### Aim of the task
Write out the listing again, exactly as it appears below.

Data below Block Start

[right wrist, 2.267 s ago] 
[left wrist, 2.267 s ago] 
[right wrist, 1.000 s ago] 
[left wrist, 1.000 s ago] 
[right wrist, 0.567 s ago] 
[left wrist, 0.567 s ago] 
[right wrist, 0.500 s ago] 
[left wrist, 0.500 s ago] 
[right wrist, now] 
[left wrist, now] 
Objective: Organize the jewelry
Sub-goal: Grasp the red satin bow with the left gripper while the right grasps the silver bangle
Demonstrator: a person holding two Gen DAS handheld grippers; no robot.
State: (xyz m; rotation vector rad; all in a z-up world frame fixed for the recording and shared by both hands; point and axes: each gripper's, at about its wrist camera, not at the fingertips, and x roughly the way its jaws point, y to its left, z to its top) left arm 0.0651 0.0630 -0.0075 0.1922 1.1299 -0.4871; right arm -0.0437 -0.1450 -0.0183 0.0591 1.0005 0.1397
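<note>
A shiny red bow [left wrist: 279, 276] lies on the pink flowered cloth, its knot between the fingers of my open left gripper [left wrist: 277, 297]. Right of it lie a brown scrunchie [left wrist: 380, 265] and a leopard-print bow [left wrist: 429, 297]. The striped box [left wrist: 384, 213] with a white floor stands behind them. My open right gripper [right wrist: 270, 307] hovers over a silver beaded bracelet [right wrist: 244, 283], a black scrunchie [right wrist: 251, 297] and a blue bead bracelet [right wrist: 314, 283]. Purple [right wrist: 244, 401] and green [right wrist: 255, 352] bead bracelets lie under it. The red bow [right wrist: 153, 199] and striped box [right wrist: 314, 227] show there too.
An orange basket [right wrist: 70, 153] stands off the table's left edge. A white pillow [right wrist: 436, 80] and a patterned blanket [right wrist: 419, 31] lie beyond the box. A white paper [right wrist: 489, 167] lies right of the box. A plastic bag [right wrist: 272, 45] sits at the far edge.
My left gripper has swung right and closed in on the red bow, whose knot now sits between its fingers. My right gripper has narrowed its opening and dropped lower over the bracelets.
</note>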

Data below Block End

### The answer
[right wrist, 2.267 s ago] 
[left wrist, 2.267 s ago] 
[right wrist, 1.000 s ago] 
[left wrist, 1.000 s ago] 
[right wrist, 0.567 s ago] 
[left wrist, 0.567 s ago] 
[right wrist, 0.500 s ago] 
[left wrist, 0.500 s ago] 
[right wrist, now] 
[left wrist, now] 
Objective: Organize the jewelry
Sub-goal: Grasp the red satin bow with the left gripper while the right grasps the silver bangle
Demonstrator: a person holding two Gen DAS handheld grippers; no robot.
State: (xyz m; rotation vector rad; all in a z-up world frame fixed for the recording and shared by both hands; point and axes: each gripper's, at about its wrist camera, not at the fingertips, and x roughly the way its jaws point, y to its left, z to its top) left arm 0.0651 0.0630 -0.0075 0.1922 1.1299 -0.4871; right arm -0.0437 -0.1450 -0.0183 0.0591 1.0005 0.1397
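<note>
A shiny red bow [left wrist: 279, 276] lies on the pink flowered cloth, its knot between the fingers of my open left gripper [left wrist: 277, 297]. Right of it lie a brown scrunchie [left wrist: 380, 265] and a leopard-print bow [left wrist: 429, 297]. The striped box [left wrist: 384, 213] with a white floor stands behind them. My open right gripper [right wrist: 270, 307] hovers over a silver beaded bracelet [right wrist: 244, 283], a black scrunchie [right wrist: 251, 297] and a blue bead bracelet [right wrist: 314, 283]. Purple [right wrist: 244, 401] and green [right wrist: 255, 352] bead bracelets lie under it. The red bow [right wrist: 153, 199] and striped box [right wrist: 314, 227] show there too.
An orange basket [right wrist: 70, 153] stands off the table's left edge. A white pillow [right wrist: 436, 80] and a patterned blanket [right wrist: 419, 31] lie beyond the box. A white paper [right wrist: 489, 167] lies right of the box. A plastic bag [right wrist: 272, 45] sits at the far edge.
My left gripper has swung right and closed in on the red bow, whose knot now sits between its fingers. My right gripper has narrowed its opening and dropped lower over the bracelets.
</note>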

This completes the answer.